- [Task item]: Return every line below as is, leaving out the pictures.

:: Collected data

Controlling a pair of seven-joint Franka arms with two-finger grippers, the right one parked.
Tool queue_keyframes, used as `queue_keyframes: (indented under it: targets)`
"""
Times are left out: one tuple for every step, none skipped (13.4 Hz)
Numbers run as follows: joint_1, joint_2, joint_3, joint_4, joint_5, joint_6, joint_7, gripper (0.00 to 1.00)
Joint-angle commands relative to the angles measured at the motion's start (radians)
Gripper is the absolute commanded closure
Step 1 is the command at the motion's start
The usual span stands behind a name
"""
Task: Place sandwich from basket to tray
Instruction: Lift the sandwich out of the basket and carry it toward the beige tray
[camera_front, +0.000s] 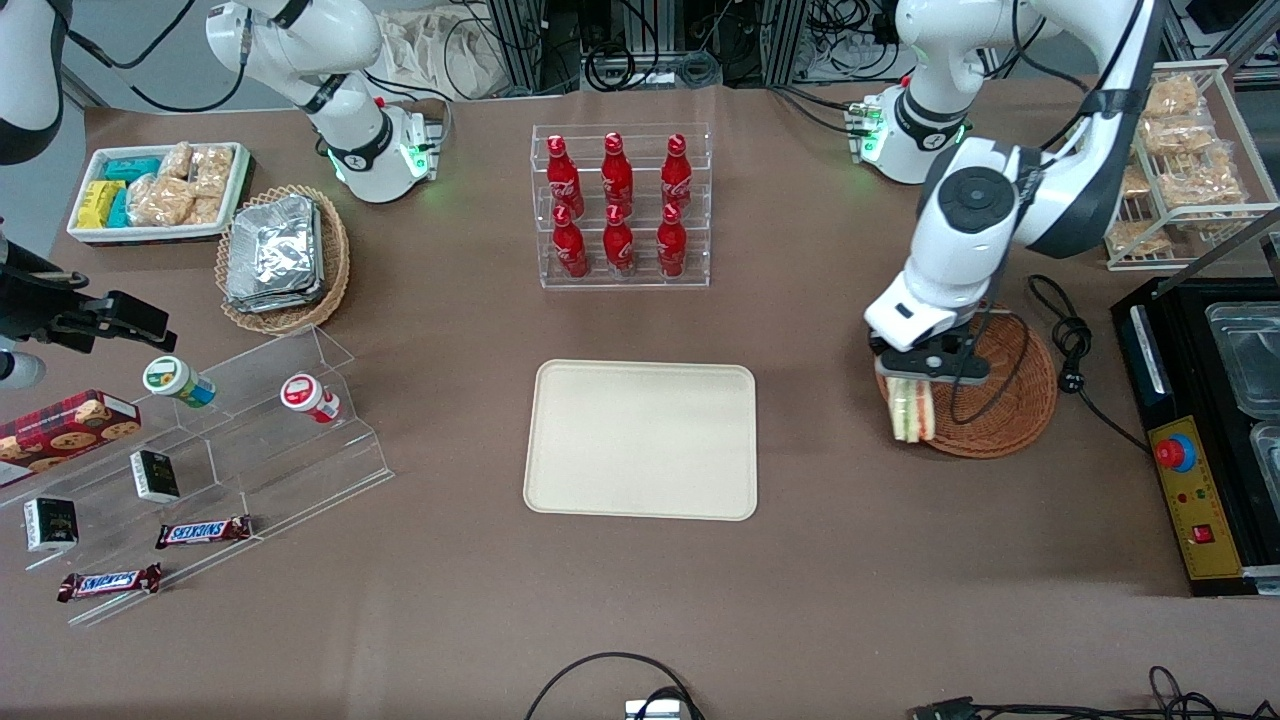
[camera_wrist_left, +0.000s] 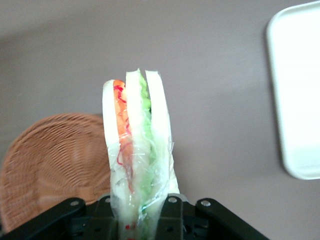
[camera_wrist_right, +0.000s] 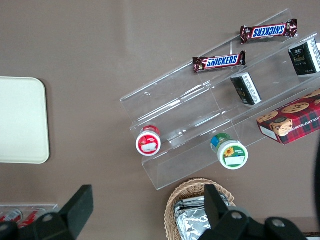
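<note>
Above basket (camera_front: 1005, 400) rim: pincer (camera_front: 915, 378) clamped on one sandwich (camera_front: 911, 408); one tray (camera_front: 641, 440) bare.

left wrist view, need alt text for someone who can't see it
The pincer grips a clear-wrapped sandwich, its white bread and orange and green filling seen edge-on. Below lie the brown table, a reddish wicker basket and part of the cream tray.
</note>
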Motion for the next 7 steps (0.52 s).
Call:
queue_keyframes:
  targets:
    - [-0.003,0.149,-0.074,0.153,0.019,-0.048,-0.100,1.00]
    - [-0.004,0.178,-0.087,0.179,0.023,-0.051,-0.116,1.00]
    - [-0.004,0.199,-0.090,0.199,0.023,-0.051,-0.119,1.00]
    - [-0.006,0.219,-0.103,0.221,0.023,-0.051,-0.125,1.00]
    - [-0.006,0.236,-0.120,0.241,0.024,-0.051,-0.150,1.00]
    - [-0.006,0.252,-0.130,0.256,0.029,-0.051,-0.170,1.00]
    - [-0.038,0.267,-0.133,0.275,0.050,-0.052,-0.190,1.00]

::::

- [Answer section]:
Controlling a pair of seven-joint Franka arms with two-finger grippers, the right one parked.
Tool queue_keyframes, used as `queue_keyframes: (indented under it: targets)`
"""
Times are left out: one tuple for every step, none skipped (13.4 Hz)
Numbers run as follows: joint_1, joint_2, joint_3, joint_4, joint_5, joint_6, joint_7, gripper (0.00 to 1.00)
Joint-angle commands relative to the angles measured at the motion's start (radians)
Gripper is the absolute commanded closure
Step 1 is the command at the motion's start
The usual span stands behind a name
"""
Task: Place sandwich from basket to tray
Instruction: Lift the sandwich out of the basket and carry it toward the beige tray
[camera_front, +0.000s] 
[camera_wrist_left, +0.000s] 
[camera_wrist_right, +0.000s] 
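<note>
Above basket (camera_front: 1005, 400) rim: pincer (camera_front: 915, 378) clamped on one sandwich (camera_front: 911, 408); one tray (camera_front: 641, 440) bare.

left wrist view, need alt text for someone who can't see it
The pincer grips a clear-wrapped sandwich, its white bread and orange and green filling seen edge-on. Below lie the brown table, a reddish wicker basket and part of the cream tray.
</note>
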Motion for the next 7 steps (0.52 s).
Call:
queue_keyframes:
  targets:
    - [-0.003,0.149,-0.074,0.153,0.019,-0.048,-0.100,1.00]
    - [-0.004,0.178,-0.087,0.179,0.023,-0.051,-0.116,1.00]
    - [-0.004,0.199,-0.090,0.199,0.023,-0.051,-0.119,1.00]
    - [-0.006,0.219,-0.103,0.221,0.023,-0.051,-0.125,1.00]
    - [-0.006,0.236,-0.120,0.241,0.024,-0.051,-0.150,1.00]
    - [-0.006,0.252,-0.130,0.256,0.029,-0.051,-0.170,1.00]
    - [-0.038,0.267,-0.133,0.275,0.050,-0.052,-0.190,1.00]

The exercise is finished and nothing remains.